TRIBUNNEWS.COM, JAKARTA - Terpidana mati gembong narkoba, Freddy Budiman segera menjalani eksekusi mati usai lebaran.
Kepastian eksekusi gembong narkoba ini disampaikan Jaksa Agung HM Prasetyo setelah menghadiri pertemuan dengan jajaran Kejaksaan Tinggi Maluku di kantor Kejaksaan Tinggi Maluku, Senin (30/5/2016) malam.
"Eksekusinya nanti setelah Lebaran," ungkap Prasetyo.
Menurutnya, pihak kejaksaan telah berkoordinasi dengan sejumlah pihak terkait perihal eksekusi mati tersebut. Rencananya, eksekusi mati bakal berlangsung di Nusakambangan, Cilacap, Jawa Tengah.
"Koordinasi telah kita lakukan dengan semua pihak, tinggal putusan hari H-nya saja. Jadi eksekusi setelah Lebaran," ujarnya.
Freddy merupakan terpidana mati atas perkara penyelundupan 1,4 juta pil ekstasi dari Tiongkok ke Indonesia. Penyelundupan tersebut dilakukan pada 2012 lalu.
Meski sudah berada di balik jeruji besi Lapas Cipinang, Jakarta Timur, Freddy diduga masih mengendalikan bisnis narkotika. Hal itu terlihat dalam pengungkapan beberapa kasus narkotika.
Selama kepemimpinan Joko Widodo, pemerintah sudah menjalankan eksekusi terpidana mati kasus narkoba dalam dua gelombang.
Enam terpidana mati dieksekusi pada 18 Januari 2015. Pada gelombang kedua, Rabu (29/4/2015), delapan terpidana mati juga dieksekusi.
Freddy telah dipindahkan ke Lembaga Pemasyarakatan Pasir Putih, Nusakambangan, Jawa Tengah dari Lembaga Pemasyarakatan Gunung Sindur, Bogor, Jawa Barat, Sabtu (16/4/2016) lalu.
"Warga binaan atas nama FB (Freddy Budiman) kasus tindak pidana narkotika dipindahkan dari Lapas Gunung Sindur, Jawa Barat, ke Lapas Pasir Putih, Jawa Tengah," ujar Kepala Sub Direktorat Komunikasi Ditjen Pemasyarakatan Kementerian Hukum dan HAM Akbar Hadi.
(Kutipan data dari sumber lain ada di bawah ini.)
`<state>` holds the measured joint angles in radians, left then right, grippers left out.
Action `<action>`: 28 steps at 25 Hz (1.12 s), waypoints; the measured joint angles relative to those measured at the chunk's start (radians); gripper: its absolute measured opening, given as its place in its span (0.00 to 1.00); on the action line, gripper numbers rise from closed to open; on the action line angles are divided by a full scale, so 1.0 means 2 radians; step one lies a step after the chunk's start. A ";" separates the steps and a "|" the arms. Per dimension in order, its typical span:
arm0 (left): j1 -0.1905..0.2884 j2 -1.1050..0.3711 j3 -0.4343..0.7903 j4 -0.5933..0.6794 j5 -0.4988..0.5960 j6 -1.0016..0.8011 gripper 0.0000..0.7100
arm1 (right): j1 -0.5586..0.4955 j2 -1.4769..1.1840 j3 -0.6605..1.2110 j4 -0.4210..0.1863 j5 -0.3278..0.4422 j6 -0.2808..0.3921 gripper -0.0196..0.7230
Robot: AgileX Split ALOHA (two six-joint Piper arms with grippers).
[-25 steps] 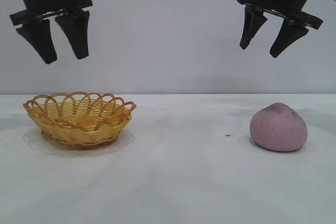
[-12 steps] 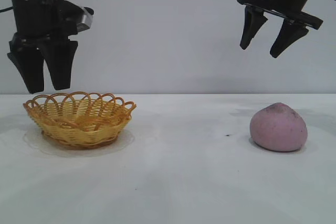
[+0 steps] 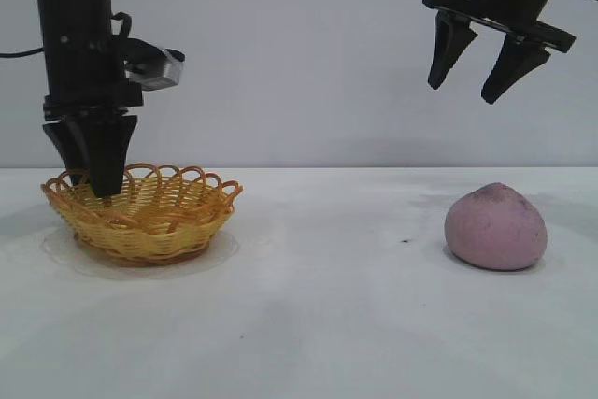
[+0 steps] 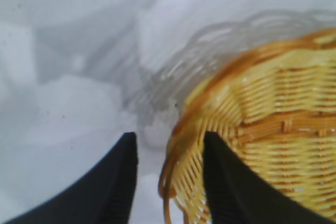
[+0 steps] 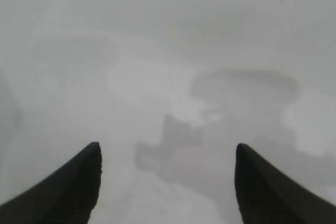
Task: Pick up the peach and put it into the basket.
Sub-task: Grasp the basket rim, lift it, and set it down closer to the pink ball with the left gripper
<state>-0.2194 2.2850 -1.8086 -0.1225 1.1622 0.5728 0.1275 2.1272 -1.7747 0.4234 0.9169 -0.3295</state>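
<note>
From the exterior view, the left gripper (image 3: 92,178) had its fingers around the basket (image 3: 140,214) rim; the peach (image 3: 495,227) lay well apart beneath the spread right gripper (image 3: 473,89). The left wrist view showed the rim between narrowed fingers (image 4: 231,187). The right wrist view showed bare table (image 5: 168,51).

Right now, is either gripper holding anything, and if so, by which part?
The left gripper straddles the basket rim, one finger inside and one outside; whether it grips yet cannot be told. The right gripper hangs open and empty above the peach.
</note>
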 joint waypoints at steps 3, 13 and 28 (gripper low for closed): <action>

Fredy Budiman diberangkatkan dari Lapas Gunung Sindur, pada pukul 07.30. Setibanya di Bandara Pondok Cabe, Tangerang, Freddy langsung diberangkatkan menuju Bandara Tunggul Wulung, Cilacap.
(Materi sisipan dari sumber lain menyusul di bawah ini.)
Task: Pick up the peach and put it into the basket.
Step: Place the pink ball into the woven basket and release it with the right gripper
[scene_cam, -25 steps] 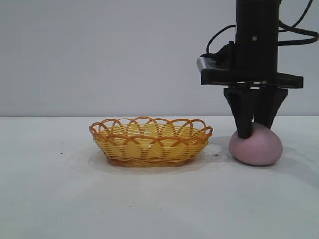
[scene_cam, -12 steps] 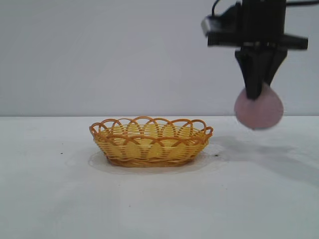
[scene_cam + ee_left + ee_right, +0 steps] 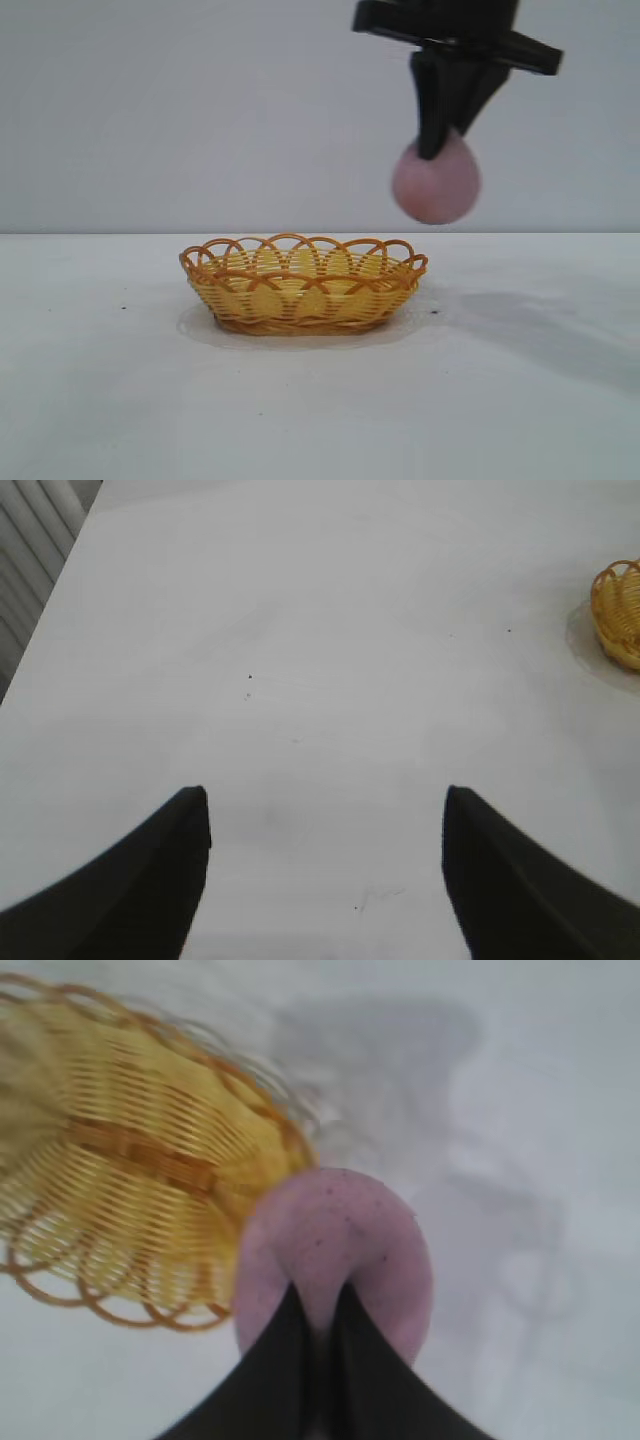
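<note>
Right end effector (image 3: 440, 150) clamped on peach (image 3: 436, 187) | pointed top up | above basket's (image 3: 300, 285) right end

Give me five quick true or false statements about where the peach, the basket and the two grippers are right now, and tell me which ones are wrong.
1. The peach hangs in the air. True.
2. The basket already holds the peach. False: it is empty.
3. The right gripper has its jaws shut on the peach. True.
4. The peach is directly over the basket's middle. False: it is off to the basket's right end in the exterior view.
5. The left gripper holds the basket. False: its jaws are open over bare table, with the basket away to one side.
</note>
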`<state>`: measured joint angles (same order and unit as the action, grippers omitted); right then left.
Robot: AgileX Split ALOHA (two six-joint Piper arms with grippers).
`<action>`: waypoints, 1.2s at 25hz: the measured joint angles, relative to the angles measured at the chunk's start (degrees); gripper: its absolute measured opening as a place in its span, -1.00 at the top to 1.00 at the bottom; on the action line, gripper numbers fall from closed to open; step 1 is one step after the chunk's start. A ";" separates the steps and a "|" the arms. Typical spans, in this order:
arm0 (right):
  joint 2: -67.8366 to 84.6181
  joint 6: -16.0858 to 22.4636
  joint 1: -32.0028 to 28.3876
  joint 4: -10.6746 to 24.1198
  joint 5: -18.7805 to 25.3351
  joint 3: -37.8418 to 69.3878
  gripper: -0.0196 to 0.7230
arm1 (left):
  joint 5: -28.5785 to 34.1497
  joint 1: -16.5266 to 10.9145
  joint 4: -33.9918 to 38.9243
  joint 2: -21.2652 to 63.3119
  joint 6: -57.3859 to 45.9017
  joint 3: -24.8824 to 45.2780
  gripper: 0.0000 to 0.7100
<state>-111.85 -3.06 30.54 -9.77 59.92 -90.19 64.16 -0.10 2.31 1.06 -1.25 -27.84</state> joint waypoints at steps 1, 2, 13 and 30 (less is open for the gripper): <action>0.00 0.00 1.14 -0.10 -1.02 0.00 0.95 | 0.00 0.00 0.00 0.00 0.00 0.00 -0.37; -0.11 0.00 2.25 -0.12 -2.16 0.00 0.95 | 0.00 0.00 0.00 0.00 0.00 0.00 -0.37; -5.38 0.00 6.44 -1.68 -8.32 0.00 0.95 | 0.00 0.00 0.00 0.00 0.00 0.00 -0.37; -7.95 0.00 6.44 -3.23 -8.17 0.00 -0.09 | 0.00 0.00 0.00 0.00 0.00 0.00 -0.37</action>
<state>-119.81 -3.06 36.98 -13.00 51.75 -90.19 64.16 -0.10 2.31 1.06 -1.25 -27.84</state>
"Freddy Budiman dibawa ke Lapas Pasir Putih Nusakambangan sekitar pukul 10.00," ujar Akbar.
Menurut Akbar, pemindahan Freddy mendapatkan pengawalan dari petugas keamanan, dokter dari Direktorat Jenderal Pemasyarakatan, dan satu peleton petugas dari Brimob.
Freddy Budiman sendiri mengaku sudah tobat. Dalam surat dua halaman yang dibacakan di Pengadilan Negeri (PN) Cilacap, Rabu (25/5/2016), Freddy minta maaf kepada negara.
"Saya siap menerima konsekuensinya yaitu eksekusi mati jika saya masih melakukan bisnis narkoba," Freddy Budiman.
Awalnya Freddy hanya menyerahkan surat tersebut kepada majelis hakim. Namun atas permintaan hakim, Freddy kemudian membacakan surat yang ditulis saat ia menghuni Lembaga Pemasyarakatan (LP) Gunung Sindur, Bogor, Jawa Barat, 2 April 2016.
"Dengan kesadaran diri, saya membacakan surat permohonan taubat nasuha kepada Allah SWT, memohon pengampunan kepada negara melalui hakim agung yang mengadili permohonan peninjauan kembali (PK) saya," kata Freddy.
Dia mengatakan saat ini sungguh bertobat dan berhenti menjadi pengedar. Bahkan saat ini sudah menyerahkan hidup matinya kepada Allah.
Ia mengaku sedang berjuang menjadi manusia baru, yaitu menjalankan perintah Allah SWT dan meninggalkan larangan-Nya.
"Demi melihat istri dan empat orang anak saya, support dari keluarga membuat saya harus berhenti dan meninggalkan perbuatan ini," katanya.
Ia bahkan mengaku pernah tergabung dalam jaringan narkoba internasional.
"Selama ini saya hanya dijadikan bamper jaringan internasional, Belanda, China, Iran, Taiwan, Pakistan, dan Afrika," katanya.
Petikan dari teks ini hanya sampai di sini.